Na última Assembleia Municipal de Beja, realizada na terça-feira, no período de intervenção dirigido aos munícipes, uma utente deste serviço queixou-se dos atrasos dos autocarros, das alterações dos horários, da climatização deficiente e do envelhecimento da frota.
Gabriela Saraiva, é professora e utiliza diariamente as urbanas. Devido aos atrasos já foi obrigada várias vezes, a ter de pagar um táxi para cumprir horários.
A utente assegura que em pleno verão já viu um motorista das urbanas a sangrar do nariz devido ao calor dentro do autocarro.
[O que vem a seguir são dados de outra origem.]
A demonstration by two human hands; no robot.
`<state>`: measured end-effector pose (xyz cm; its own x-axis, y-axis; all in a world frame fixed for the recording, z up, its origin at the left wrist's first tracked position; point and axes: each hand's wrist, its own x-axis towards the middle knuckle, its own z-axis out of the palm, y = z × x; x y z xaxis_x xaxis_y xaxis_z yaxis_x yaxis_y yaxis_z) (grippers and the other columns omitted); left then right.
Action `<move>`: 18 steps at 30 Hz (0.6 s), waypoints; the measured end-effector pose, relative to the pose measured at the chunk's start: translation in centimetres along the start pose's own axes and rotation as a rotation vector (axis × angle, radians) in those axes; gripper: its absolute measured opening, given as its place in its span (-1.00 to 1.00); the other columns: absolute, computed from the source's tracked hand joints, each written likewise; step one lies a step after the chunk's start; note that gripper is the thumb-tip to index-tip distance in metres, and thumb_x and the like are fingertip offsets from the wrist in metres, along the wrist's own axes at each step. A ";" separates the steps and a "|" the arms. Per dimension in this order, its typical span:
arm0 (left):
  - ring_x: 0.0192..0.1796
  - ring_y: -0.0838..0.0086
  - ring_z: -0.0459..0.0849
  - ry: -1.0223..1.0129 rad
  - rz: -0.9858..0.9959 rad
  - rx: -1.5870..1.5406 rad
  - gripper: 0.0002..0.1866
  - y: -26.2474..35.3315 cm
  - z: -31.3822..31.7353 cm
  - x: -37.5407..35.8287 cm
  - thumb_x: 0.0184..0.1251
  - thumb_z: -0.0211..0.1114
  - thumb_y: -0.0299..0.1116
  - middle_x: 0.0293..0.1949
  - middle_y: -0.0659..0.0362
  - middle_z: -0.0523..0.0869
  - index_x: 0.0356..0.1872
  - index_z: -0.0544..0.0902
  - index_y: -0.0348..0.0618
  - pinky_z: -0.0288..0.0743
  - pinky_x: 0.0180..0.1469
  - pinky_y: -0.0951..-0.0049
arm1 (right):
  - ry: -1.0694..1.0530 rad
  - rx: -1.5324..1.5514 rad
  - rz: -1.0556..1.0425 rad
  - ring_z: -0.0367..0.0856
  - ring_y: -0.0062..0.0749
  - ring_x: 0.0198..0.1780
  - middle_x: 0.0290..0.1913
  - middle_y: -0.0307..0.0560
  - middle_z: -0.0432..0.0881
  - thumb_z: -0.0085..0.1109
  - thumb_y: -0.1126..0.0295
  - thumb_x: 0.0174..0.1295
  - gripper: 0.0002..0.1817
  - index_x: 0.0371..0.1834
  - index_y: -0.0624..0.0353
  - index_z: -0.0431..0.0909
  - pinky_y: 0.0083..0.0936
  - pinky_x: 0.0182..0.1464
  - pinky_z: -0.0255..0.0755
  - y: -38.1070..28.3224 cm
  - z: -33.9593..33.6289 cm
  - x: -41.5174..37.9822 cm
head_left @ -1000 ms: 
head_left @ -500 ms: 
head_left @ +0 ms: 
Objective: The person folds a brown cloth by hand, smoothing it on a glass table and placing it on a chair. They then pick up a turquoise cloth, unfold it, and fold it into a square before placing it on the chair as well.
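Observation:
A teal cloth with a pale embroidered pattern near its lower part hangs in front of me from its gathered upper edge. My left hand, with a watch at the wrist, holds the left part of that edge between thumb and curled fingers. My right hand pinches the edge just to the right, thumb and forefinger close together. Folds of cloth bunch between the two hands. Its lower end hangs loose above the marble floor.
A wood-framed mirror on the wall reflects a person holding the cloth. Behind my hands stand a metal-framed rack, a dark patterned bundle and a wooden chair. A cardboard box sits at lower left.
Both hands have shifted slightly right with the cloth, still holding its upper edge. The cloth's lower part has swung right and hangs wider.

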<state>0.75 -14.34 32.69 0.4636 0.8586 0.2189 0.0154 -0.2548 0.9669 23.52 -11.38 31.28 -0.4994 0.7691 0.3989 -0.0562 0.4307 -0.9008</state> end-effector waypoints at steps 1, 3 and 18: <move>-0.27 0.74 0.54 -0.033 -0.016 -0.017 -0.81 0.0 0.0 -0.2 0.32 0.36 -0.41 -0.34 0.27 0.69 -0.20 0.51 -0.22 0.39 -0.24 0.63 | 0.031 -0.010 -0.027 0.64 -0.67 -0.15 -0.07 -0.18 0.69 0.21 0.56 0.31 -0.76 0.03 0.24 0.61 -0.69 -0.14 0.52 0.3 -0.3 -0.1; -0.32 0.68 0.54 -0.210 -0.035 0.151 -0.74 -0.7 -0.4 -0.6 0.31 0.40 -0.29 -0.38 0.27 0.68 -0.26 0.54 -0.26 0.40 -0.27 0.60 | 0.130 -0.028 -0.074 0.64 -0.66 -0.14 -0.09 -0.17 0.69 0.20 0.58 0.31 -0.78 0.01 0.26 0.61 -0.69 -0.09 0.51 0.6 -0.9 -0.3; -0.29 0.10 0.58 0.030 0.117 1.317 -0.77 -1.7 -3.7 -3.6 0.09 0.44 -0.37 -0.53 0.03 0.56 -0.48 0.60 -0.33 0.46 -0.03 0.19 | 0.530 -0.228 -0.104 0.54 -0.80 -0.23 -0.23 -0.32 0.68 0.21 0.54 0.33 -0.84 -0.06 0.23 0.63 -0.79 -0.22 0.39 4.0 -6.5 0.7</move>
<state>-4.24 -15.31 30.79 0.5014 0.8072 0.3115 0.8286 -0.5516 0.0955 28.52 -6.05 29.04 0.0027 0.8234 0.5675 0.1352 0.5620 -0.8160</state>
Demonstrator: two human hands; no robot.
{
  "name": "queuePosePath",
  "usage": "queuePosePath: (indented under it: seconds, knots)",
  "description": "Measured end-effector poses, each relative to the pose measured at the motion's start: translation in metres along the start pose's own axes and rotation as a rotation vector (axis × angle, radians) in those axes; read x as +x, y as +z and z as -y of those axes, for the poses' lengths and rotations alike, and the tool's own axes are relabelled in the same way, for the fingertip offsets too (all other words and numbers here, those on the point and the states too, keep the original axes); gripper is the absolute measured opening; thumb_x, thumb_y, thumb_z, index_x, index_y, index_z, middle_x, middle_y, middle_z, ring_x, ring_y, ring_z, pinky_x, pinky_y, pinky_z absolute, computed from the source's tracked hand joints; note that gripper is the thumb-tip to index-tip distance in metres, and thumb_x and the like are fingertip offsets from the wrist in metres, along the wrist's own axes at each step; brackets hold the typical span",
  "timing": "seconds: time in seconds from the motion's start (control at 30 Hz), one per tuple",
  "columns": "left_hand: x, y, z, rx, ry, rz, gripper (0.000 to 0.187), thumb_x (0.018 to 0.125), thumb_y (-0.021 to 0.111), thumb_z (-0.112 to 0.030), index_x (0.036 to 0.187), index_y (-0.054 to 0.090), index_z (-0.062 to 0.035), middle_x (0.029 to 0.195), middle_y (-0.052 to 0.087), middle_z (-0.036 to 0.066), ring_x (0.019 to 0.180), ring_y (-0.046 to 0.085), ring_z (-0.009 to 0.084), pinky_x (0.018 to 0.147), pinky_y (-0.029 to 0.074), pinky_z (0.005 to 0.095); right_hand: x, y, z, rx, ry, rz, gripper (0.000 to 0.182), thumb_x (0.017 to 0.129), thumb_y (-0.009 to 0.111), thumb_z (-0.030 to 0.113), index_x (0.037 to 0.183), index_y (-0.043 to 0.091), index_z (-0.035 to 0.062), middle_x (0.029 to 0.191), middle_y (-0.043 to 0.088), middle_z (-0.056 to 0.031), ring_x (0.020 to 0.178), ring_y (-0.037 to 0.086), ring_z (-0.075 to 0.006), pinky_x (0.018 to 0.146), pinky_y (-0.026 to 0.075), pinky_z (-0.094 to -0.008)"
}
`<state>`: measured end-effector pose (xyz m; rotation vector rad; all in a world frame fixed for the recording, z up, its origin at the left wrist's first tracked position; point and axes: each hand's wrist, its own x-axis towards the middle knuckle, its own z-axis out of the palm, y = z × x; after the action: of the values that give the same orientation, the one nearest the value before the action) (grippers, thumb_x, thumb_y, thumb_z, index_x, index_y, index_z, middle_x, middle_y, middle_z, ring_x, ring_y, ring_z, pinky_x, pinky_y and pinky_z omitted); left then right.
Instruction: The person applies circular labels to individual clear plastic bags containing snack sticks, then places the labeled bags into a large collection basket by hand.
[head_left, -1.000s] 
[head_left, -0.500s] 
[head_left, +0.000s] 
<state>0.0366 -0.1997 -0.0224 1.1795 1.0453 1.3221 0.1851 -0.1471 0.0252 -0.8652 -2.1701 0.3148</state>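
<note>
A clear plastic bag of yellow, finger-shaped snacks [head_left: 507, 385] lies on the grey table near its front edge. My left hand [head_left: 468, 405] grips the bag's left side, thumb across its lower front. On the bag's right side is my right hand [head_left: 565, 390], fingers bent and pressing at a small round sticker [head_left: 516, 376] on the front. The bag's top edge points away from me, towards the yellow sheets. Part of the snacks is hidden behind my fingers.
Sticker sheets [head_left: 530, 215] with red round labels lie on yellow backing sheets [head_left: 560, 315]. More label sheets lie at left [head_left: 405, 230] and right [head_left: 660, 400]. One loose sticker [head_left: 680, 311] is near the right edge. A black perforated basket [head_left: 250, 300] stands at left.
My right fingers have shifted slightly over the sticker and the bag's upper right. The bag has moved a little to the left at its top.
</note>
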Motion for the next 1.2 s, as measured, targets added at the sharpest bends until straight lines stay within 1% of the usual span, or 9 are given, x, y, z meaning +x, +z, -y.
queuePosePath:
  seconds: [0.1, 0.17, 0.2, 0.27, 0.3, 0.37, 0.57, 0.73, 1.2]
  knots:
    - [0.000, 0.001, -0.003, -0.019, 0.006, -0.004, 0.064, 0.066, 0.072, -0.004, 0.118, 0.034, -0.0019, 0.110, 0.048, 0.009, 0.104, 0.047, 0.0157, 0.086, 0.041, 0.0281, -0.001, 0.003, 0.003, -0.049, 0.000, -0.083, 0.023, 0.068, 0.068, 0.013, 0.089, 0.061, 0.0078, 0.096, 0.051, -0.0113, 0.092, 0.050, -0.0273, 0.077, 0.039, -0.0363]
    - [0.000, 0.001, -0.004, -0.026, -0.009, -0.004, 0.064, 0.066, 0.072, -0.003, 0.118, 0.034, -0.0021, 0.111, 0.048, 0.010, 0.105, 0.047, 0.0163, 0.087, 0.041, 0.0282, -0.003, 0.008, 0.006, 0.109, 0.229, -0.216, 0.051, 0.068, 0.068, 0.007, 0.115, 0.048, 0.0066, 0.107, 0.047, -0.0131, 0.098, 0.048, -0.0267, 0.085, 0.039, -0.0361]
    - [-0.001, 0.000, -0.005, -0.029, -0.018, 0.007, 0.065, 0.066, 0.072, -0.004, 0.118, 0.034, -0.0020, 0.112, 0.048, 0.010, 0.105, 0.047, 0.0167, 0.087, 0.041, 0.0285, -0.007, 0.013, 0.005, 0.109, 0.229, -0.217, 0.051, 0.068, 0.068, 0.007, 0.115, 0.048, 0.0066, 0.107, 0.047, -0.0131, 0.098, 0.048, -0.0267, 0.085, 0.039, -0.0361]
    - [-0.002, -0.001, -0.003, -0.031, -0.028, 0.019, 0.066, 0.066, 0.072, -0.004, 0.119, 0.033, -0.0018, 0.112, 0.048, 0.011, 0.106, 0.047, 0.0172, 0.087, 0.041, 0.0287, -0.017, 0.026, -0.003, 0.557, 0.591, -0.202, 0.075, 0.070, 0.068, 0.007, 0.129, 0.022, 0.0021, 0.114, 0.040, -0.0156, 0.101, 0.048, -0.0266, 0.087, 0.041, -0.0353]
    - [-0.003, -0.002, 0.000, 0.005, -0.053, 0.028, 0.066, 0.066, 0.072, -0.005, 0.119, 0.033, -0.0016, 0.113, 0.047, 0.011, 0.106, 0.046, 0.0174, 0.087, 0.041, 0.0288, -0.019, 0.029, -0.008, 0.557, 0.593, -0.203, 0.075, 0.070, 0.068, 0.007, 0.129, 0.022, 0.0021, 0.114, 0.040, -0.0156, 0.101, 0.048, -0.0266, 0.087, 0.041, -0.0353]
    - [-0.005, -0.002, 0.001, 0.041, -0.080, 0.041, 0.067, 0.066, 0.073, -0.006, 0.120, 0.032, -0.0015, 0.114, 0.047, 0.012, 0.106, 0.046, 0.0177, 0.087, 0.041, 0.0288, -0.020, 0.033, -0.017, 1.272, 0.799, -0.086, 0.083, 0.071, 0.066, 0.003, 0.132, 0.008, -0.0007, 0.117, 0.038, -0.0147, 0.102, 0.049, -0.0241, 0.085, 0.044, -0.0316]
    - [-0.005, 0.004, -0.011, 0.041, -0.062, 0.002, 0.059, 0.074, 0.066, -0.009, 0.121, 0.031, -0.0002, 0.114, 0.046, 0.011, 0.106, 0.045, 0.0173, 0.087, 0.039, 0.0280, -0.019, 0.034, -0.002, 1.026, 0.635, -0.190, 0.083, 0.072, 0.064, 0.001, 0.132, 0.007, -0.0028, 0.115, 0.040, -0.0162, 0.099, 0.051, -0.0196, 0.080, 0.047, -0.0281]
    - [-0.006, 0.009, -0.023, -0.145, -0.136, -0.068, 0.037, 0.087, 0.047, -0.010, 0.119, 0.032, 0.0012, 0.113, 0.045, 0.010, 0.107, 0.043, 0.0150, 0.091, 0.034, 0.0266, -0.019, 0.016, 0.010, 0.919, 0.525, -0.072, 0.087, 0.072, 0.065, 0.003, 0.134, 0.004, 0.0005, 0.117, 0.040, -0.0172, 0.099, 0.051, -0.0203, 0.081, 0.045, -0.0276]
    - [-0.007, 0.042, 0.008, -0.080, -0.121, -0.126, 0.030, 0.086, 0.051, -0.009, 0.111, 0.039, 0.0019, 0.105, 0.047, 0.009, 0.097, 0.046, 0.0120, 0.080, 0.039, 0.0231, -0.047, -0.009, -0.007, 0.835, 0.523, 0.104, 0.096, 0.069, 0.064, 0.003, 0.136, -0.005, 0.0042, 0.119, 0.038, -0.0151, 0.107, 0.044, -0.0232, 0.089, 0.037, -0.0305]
Gabriela Saraiva lamenta que não exista um estudo sobre os utilizadores das urbanas e diz que o serviço parece ser prestado com base no conceito de “para quem é, bacalhau basta”.
Paulo Arsénio, presidente da Câmara de Beja, concordou com os problemas expostos.
O autarca apelou aos utilizadores das carreiras urbanas que denunciem os constrangimentos junto da Câmara para que esta possa exigir ao operador, a Rodoviária, a melhoria do serviço e o cumprimento do contrato, caso o mesmo não esteja a ser respeitado.
Paulo Arsénio recordou que o acordo com a Rodoviária vigora até abril de 2027 e foi assinado numa altura em que o único operador a concurso em Beja, tinha que satisfazer necessidades de outros concursos noutras grandes cidades do país.
A falta de empresas de transportes de passageiros em Beja acaba também por criar constrangimentos na contratação deste serviço.
O autarca admitiu que a Câmara não tem capacidade de fiscalizar todas as carreiras, todas as passagens nem todos os horários e apelou aos utilizadores que denunciem os problemas junto do município.